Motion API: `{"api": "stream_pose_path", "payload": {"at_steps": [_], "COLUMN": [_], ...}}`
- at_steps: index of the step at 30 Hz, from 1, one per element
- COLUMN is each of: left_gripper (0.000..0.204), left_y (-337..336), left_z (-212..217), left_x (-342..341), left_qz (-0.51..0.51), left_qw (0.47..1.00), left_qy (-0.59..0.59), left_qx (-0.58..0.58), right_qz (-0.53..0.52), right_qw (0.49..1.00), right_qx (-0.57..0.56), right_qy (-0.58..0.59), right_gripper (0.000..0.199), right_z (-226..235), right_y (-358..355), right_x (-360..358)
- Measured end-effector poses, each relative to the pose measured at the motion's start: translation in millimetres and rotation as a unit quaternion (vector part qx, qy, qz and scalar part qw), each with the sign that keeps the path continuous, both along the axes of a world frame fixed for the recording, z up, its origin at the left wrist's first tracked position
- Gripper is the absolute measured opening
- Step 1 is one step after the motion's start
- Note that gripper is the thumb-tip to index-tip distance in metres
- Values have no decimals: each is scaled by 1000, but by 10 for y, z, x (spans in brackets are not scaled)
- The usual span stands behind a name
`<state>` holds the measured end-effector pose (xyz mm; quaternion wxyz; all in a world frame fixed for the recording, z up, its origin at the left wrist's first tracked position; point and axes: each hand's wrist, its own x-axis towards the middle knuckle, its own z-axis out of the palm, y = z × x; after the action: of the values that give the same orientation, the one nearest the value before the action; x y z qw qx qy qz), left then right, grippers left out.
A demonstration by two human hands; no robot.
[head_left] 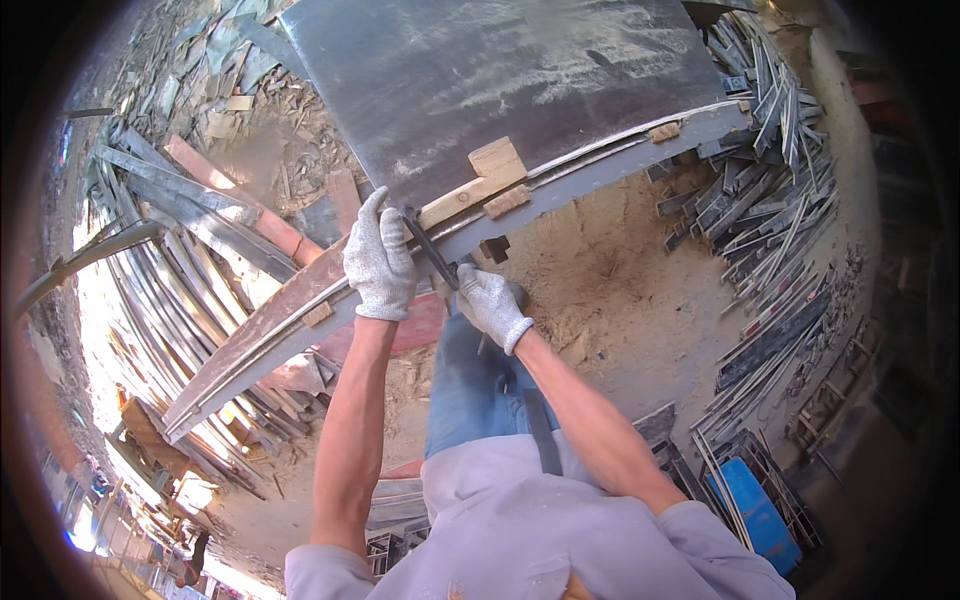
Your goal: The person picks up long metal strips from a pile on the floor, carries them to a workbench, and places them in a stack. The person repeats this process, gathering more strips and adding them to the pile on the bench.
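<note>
My left hand [381, 262], in a pale knit glove, lies at the near edge of a long work surface, beside the upper end of a dark metal bar tool [432, 249]. Its fingers point away from me, mostly stretched out, and none visibly wraps the bar. Lower and to the right, my right hand [491, 303], also gloved, is closed around the bar's near end. The bar slants across the grey edge rail [560, 205]. Beside its upper end, a light wooden block [497, 158] and a wooden strip [460, 203] rest on the rim. What the bar's upper end bears on is hidden.
A dark scuffed panel [520, 70] spans the far side. Long metal strips [170, 310] and reddish boards [240, 205] lie at left. Cut metal pieces [765, 220] pile up at right, with a blue panel [755, 515] lower down. Sandy ground [620, 260] lies under the rail.
</note>
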<state>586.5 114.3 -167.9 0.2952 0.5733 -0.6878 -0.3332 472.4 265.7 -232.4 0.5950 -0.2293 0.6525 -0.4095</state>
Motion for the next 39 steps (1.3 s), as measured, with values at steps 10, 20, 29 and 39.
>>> {"api": "stream_pose_path", "payload": {"at_steps": [10,20,29,39], "left_gripper": [36,41,41,41], "left_y": [30,46,40,23], "left_z": [-60,-72,-160,-260], "left_x": [-50,-53,-27,36], "left_qz": [-59,-67,-83,-97], "left_qw": [985,981,972,960], "left_qy": [-114,-163,-189,-222], "left_qx": [-118,-86,-113,-137], "right_qz": [1,6,-181,-131], "right_qw": [987,978,963,955], "right_qx": [151,26,111,93], "right_qy": [-59,207,-166,-249], "right_gripper": [54,27,32,62], "right_z": [261,75,98,3], "right_y": [-106,50,353,787], "right_x": [-67,85,175,11]}}
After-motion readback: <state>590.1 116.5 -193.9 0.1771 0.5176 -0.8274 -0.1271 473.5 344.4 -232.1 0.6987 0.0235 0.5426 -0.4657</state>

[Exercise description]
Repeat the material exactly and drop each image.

[Answer]
Motion API: `{"api": "stream_pose_path", "payload": {"at_steps": [_], "COLUMN": [_], ...}}`
- at_steps: index of the step at 30 Hz, from 1, one per element
- COLUMN is each of: left_gripper (0.000..0.204), left_y (-337..336), left_z (-212..217), left_x (-342..341), left_qz (-0.51..0.51), left_qw (0.47..1.00), left_qy (-0.59..0.59), left_qx (-0.58..0.58), right_qz (-0.53..0.52), right_qw (0.49..1.00), right_qx (-0.57..0.56), right_qy (-0.58..0.59), right_gripper (0.000..0.199), right_z (-226..235), right_y (-358..355), right_x (-360..358)
- Measured end-effector poses, each relative to the pose measured at the motion's start: translation in millimetres and rotation as a unit quaternion (vector part qx, qy, qz and scalar part qw), each with the sign that keeps the path continuous, both along the axes of a world frame fixed for the recording, z up, its origin at the left wrist's first tracked position
- Gripper is the absolute measured opening
- Step 1 is one step after the motion's start
- Note that gripper is the thumb-tip to index-tip distance in metres
- Values have no decimals: each is scaled by 1000, but by 10 for y, z, x (spans in brackets are not scaled)
- The usual span stands behind a name
`<state>` holds the measured end-effector pose (xyz mm; quaternion wxyz; all in a world frame fixed for the recording, z up, its origin at the left wrist's first tracked position; point and axes: each hand's wrist, its own x-axis towards the middle knuckle, its own z-axis out of the palm, y = z × x; after the action: of the values that give the same orientation, the one nearest the value before the action; x y z qw qx qy qz), left then right, grippers left out.
A demonstration by two human hands; no robot.
[head_left] 
Your goal: The person picks up long metal strips from a pile on the floor, carries them to a workbench, and places them in a stack. The person repeats this process, gathering more strips and adding them to the pile on the bench.
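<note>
My left hand [381, 262], in a pale knit glove, lies at the near edge of a long work surface, beside the upper end of a dark metal bar tool [432, 249]. Its fingers point away from me, mostly stretched out, and none visibly wraps the bar. Lower and to the right, my right hand [491, 303], also gloved, is closed around the bar's near end. The bar slants across the grey edge rail [560, 205]. Beside its upper end, a light wooden block [497, 158] and a wooden strip [460, 203] rest on the rim. What the bar's upper end bears on is hidden.
A dark scuffed panel [520, 70] spans the far side. Long metal strips [170, 310] and reddish boards [240, 205] lie at left. Cut metal pieces [765, 220] pile up at right, with a blue panel [755, 515] lower down. Sandy ground [620, 260] lies under the rail.
</note>
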<state>586.5 114.3 -167.9 0.2952 0.5733 -0.6878 -0.3332 472.4 265.7 -232.4 0.5950 -0.2293 0.6525 -0.4095</state>
Motion for the next 39 steps (1.3 s), as measured, with values at steps 10, 20, 29 and 39.
>>> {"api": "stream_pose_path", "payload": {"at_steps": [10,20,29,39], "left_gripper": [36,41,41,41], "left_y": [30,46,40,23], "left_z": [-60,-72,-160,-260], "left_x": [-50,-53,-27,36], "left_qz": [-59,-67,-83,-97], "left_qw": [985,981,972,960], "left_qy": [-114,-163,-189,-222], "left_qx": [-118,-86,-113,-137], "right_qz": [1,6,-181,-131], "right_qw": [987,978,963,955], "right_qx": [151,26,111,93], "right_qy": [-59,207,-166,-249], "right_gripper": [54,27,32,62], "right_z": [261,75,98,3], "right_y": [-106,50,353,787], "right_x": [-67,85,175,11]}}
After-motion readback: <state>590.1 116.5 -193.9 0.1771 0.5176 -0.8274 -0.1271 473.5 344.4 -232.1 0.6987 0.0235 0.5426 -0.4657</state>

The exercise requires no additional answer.